What you will do: When you copy the listing, reproduce each line as it appears and omit every image.

Dataset content:

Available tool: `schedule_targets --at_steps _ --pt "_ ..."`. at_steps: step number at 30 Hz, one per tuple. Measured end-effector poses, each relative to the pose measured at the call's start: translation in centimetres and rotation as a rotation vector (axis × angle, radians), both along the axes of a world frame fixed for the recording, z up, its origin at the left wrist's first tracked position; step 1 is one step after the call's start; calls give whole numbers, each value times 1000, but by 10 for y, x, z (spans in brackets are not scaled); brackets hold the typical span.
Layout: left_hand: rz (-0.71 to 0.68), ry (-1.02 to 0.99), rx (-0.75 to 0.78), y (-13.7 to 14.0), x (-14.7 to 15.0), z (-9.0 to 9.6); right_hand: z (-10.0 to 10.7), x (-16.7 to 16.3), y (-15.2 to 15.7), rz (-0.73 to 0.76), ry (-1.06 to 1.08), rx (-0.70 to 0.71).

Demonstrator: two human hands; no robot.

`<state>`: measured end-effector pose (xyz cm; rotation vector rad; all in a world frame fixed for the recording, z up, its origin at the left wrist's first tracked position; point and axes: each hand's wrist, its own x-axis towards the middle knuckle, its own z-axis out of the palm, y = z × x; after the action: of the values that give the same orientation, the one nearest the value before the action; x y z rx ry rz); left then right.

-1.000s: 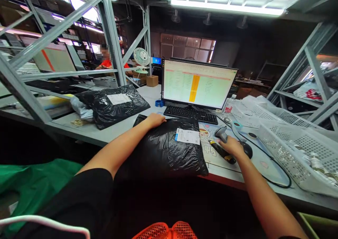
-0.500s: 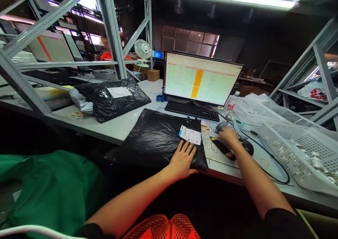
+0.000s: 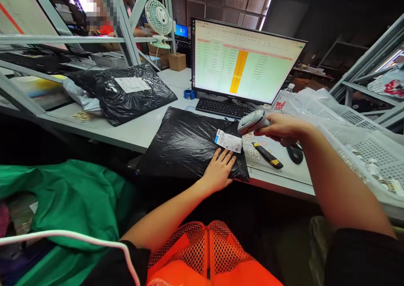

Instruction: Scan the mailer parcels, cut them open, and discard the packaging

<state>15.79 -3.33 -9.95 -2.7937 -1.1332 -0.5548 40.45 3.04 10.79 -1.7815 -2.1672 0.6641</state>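
A black plastic parcel (image 3: 179,145) lies at the desk's front edge, partly overhanging it. My left hand (image 3: 219,171) rests flat on its right end with the fingers spread, just below a white shipping label (image 3: 229,141). My right hand (image 3: 280,127) is wrapped round the handle of a grey barcode scanner (image 3: 252,121), raised above the desk. The scanner's head points left, close to the label. Beneath the right hand lie a black and yellow utility knife (image 3: 267,154) and a black mouse (image 3: 295,154).
Behind stand a monitor (image 3: 243,62) with a spreadsheet and a black keyboard (image 3: 221,108). Another black parcel (image 3: 126,94) lies at the left by a metal frame. White perforated baskets (image 3: 356,151) fill the right side. A small fan (image 3: 158,20) stands further back; a person sits beyond the frame.
My right hand has lifted the barcode scanner off the desk and brought it up and left to the label. The view has tilted down. My left hand stays on the parcel.
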Motion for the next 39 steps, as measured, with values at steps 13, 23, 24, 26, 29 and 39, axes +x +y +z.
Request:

Solution below:
Available tool: `schedule_targets --at_steps _ --pt "_ ..."`. at_steps: step number at 30 Hz, one per tuple. Measured end-effector poses, each relative to the pose measured at the call's start: translation in centimetres and rotation as a rotation vector (axis × angle, radians), both along the axes of a world frame fixed for the recording, z up, its origin at the left wrist's first tracked position; step 1 is one step after the call's start; calls give whole numbers, each value times 1000, but by 10 for y, x, z (spans in brackets are not scaled); brackets hold the typical span.
Layout: left_hand: rz (-0.71 to 0.68), ry (-1.02 to 0.99), rx (-0.75 to 0.78), y (-13.7 to 14.0), x (-14.7 to 15.0), z (-9.0 to 9.6); right_hand: z (-10.0 to 10.7), x (-16.7 to 16.3), y (-15.2 to 15.7), rz (-0.73 to 0.76), ry (-1.06 to 1.08), rx (-0.70 to 0.71).

Demonstrator: two human hands; no robot.

`<state>`: measured end-effector pose (xyz cm; rotation vector rad; all in a world frame fixed for the recording, z up, its origin at the left wrist's first tracked position; point and axes: each hand's wrist, its own x-axis towards the middle knuckle, its own z-axis out of the palm, y = z × x; after the action: of the values that give the same orientation, the one nearest the value before the action; x y z rx ry rz); left then right.

-1.000s: 
-0.500s: 
+0.000s: 

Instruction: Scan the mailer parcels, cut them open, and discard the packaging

<state>15.79 -3.33 -9.95 -2.7937 -1.1332 -0.5548 40.45 3.04 10.79 -1.7815 -2.1672 0.6641</state>
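A black plastic parcel (image 3: 179,145) lies at the desk's front edge, partly overhanging it. My left hand (image 3: 219,171) rests flat on its right end with the fingers spread, just below a white shipping label (image 3: 229,141). My right hand (image 3: 280,127) is wrapped round the handle of a grey barcode scanner (image 3: 252,121), raised above the desk. The scanner's head points left, close to the label. Beneath the right hand lie a black and yellow utility knife (image 3: 267,154) and a black mouse (image 3: 295,154).
Behind stand a monitor (image 3: 243,62) with a spreadsheet and a black keyboard (image 3: 221,108). Another black parcel (image 3: 126,94) lies at the left by a metal frame. White perforated baskets (image 3: 356,151) fill the right side. A small fan (image 3: 158,20) stands further back; a person sits beyond the frame.
My right hand has lifted the barcode scanner off the desk and brought it up and left to the label. The view has tilted down. My left hand stays on the parcel.
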Motion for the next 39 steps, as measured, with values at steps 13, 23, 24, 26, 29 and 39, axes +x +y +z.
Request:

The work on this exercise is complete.